Arrabelle ikut terkekeh, ia merasa pria yang ada didepannya itu sangat lucu dan menggemaskan.
"Kau tidak keberatankan jika aku memanggilmu Belle?"
Arrabelle menggelengkan kepalanya. "Panggil aku sesukamu saja."
Haidar tersenyum dan mengikuti langkah kaki Arrabelle yang kini mulai memasuki sebuah gang sempit serta kumuh.
"Bell, apa kau tinggal disini?" tanya Haidar merasa risih dengan kekumuhan yang dimiliki oleh tempat tersebut.
"Benar tuan, apa ada masalah? Itu rumahku," tunjuk Arrabelle pada sebuah bangunan rumah yang terlihat nyaris roboh.
Haidar membelalakkan kedua matanya saat mengamati tempat tinggal Arrabelle, sebuah rumah jelek yang tidak layak untuk ditempati bahkan Haidar merasa tikus di rumahnya saja tidak akan sudi tinggal digubug reot seperti itu.
"Tuan, kenapa anda hanya diam ayo masuk," ajak Arrabelle pada Haidar yang mematung.

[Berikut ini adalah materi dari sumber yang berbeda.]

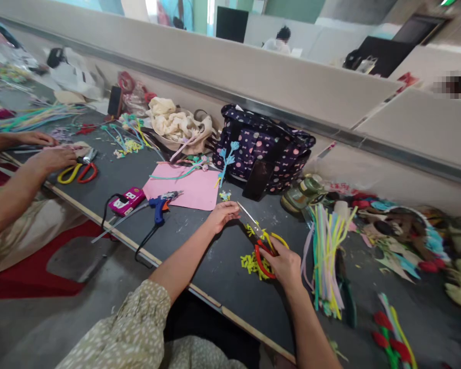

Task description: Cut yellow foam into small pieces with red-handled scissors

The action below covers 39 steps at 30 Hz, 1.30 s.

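Right hand (286, 264) gripping scissors (262, 242) above the desk (223, 271)
Its fingers close around the handles; yellow pieces (249, 262) lie beneath. Ahead-left, the left hand (225, 216) has its fingertips together near the blade tips, anything pinched too small to tell.

Tiny, blurred and cut-off parts
Whatever the left fingers (231, 206) may pinch is too small to tell; the co-worker's forearms (13, 197) leave at left, the cloth pile (459, 230) blurs at the right edge, and the upper-right head (459, 83) is pixelated.
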Tool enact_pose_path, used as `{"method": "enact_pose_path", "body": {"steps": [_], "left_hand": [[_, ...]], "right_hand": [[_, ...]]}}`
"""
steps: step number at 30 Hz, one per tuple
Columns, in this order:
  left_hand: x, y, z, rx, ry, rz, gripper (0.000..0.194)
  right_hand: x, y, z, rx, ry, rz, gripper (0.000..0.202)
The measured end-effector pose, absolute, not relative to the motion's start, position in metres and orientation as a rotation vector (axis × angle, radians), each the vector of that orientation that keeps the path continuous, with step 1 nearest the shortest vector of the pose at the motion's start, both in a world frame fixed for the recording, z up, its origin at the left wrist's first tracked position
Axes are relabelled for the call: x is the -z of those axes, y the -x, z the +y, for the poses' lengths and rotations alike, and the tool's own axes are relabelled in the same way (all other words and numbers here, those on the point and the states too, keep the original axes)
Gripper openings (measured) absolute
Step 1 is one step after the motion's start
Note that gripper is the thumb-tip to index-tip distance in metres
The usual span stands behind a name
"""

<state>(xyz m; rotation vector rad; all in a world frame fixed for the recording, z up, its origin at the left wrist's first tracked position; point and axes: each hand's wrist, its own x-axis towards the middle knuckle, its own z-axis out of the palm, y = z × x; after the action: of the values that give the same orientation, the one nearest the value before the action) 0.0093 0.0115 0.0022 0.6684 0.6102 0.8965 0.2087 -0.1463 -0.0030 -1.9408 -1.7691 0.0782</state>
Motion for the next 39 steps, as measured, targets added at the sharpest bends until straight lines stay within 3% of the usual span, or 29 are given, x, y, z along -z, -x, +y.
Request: {"method": "enact_pose_path", "body": {"steps": [6, 14, 23, 39], "left_hand": [[-0.005, -0.01, 0.012, -0.907, -0.621, 0.645, 0.023], [-0.005, -0.01, 0.012, -1.001, -0.569, 0.672, 0.015], [-0.009, -0.009, 0.012, -1.038, -0.546, 0.679, 0.013], [-0.005, -0.009, 0.014, -1.035, -0.566, 0.653, 0.03]], "right_hand": [[0.003, -0.208, -0.145, -0.07, 1.973, -1.777, 0.044], [-0.006, -0.199, -0.144, 0.114, 2.061, -1.812, 0.059], [0.002, -0.203, -0.144, 0.123, 2.037, -1.82, 0.048], [0.003, -0.203, -0.145, 0.091, 1.954, -1.798, 0.05]]}}
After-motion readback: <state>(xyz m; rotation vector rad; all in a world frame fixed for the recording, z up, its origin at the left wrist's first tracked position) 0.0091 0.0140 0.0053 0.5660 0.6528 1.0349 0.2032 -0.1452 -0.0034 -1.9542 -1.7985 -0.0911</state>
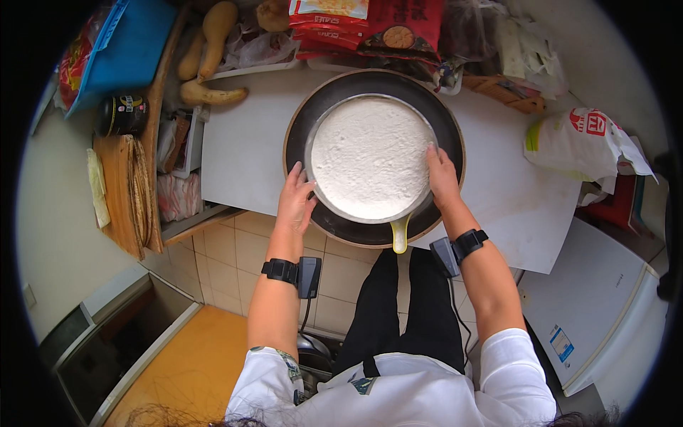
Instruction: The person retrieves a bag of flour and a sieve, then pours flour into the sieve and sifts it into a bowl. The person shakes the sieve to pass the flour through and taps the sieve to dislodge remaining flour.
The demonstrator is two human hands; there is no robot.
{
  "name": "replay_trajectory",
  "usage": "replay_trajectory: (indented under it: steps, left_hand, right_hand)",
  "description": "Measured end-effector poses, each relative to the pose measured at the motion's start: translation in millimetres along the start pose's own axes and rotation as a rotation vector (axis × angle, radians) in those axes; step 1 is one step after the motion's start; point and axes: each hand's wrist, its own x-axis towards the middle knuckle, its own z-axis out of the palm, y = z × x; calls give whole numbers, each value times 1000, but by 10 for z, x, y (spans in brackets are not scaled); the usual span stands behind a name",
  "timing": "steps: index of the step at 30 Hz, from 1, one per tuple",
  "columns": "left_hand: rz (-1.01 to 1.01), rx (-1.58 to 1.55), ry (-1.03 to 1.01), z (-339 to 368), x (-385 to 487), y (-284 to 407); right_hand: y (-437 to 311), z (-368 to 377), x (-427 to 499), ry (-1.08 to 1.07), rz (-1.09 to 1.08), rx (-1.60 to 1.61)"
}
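Note:
A round metal-rimmed vessel [373,218] filled with white flour [371,155] sits within a wide black pan [352,235] with a brown edge. From its near side sticks out a yellow-edged handle [399,237] with a pale middle. My right hand [444,176] grips the vessel's right rim, thumb over the edge. At the left rim, my left hand [296,200] has its fingers somewhat spread against the outer side. Whether those fingers grip it or only touch it is unclear. The vessel's underside is hidden.
The pan rests on a white table [240,160] and reaches its front edge. Squashes [216,95] and red snack packets [400,32] lie behind. At right are a white plastic bag [571,144] and a white refrigerator [592,299]. Wooden boards [120,187] stand at left.

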Motion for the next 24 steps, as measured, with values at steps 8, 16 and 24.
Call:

"I-iya," dengan perasaan jijik Haidar terpaksa masuk ke dalam rumah Arrabelle, jika saja pemilik rumah ini tidak cantik Haidar mana mau menginjakan kakinya di tempat seperti itu.
"Maaf ya tuan, rumahku jelek dan berantakan. Sebenarnya sih bukan rumahku ini adalah kontrakan, aku baru datang ke kota ini satu minggu yang lalu untuk mencari pekerjaan, karena aku kehabisan uang akibat terkena copet jadi terpaksa aku harus menyewa tempat ini yang jauh lebih murah, meskipun tidak layak di huni setidaknya aku tidak kehujanan dan kepanasan," tutur Arrabelle menjelaskan tentang dirinya.
Haidar meletakan kantong belanjaan tadi dan mengamati setiap sudut ruangan yang memiliki atap bolong serta bercak-bercak hitam sisa air hujan .
"Oh ya Tuan anda mau minum apa?"
"Tidak perlu memanggilku tuan, panggil saja aku Haidar."
"Baiklah, Haidar kau mau minum apa?"
"Apa saja, aku akan meminumnya jika kau yang membuatnya," rayu Haidar kini mengamati Arrabelle yang sedang sibuk menyiapkan air minum.
"Bagaimana dengan air comberan, apa kau masih mau meminumnya?"
"Hah?" Haidar langsung tertegun.
"Hehe, maaf aku hanya bercanda ... segelas creamy latte khusus untukmu."
"Wah, terimakasih," ucap Haidar ia langsung mencicipi kopi buatan Arrabelle dan memujinya jika kopi tersebut adalah kopi terenak yang pernah ia cicipi.
Arrabelle tersenyum malu karena terus di puji oleh Haidar. "Kau terlalu berlebihan, itu hanya kopi sachet instan yang aku beli di warung sebelah," cetus Arrabelle membuat Haidar tersedak, susah payah Haidar merangkai kata untuk memuji Arrabelle ternyata wanita itu hanya menyuguhkannya secangkir kopi murahan padanya.
Haidar tertawa penuh tekanan.
"Kenapa? Kau tidak biasa meminum kopi murah ya?"
"Ah tidak, aku biasanya meminum kopi merk kapal air, kopi kadal, kopi cap dua ulat dan kopi lainnya," dalih Haidar kembali menyesap kopinya. "Cuaca hari ini cukup cerah ya," cetus Haidar yang langsung disambut dengan suara petir diiringi hujan deras.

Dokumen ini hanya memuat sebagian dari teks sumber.